INSTRUCTIONS FOR THE TASK:
Start at the first line below and write out everything verbatim except the pictures.

SUPPLIED DATA:
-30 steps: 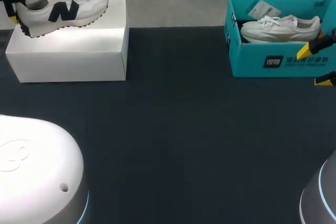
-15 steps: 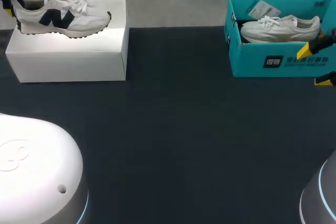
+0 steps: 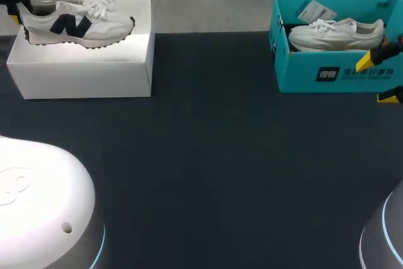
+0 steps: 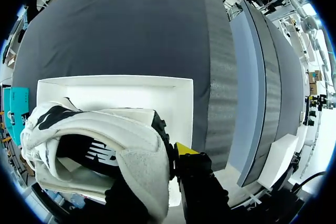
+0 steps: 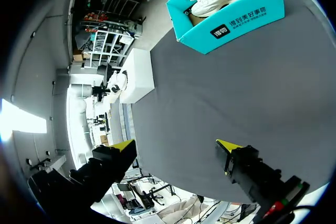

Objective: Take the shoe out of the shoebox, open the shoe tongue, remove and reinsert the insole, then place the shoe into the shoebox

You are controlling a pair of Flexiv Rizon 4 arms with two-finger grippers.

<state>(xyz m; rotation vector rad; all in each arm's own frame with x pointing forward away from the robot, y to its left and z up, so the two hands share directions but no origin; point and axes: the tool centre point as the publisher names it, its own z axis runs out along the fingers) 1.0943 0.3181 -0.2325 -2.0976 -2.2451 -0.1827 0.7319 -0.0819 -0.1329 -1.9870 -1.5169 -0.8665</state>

EXPECTED ANSWER:
-30 steps: 
-15 steps: 
+0 steps: 
+0 steps: 
+0 steps: 

Objective: Take the shoe out of the shoebox, open the shoe tongue, remove and reinsert the insole, then place the shoe into the shoebox

You are controlling a pair of Flexiv Rizon 4 arms with two-finger grippers.

<state>(xyz m; rotation vector rad; all in each arm's own frame with x pointing forward away from the robot, y to its left and z up, so the two hands share directions but no origin; point and axes: the tool centre point as the publisher names it, its own z axis runs out along the fingers) 1.0943 0.3181 -0.2325 -2.0976 -2.2451 -0.1827 0.7319 -0.0819 -0.1329 -1.9870 -1.5169 -0.8665</state>

There is nothing else to the answer.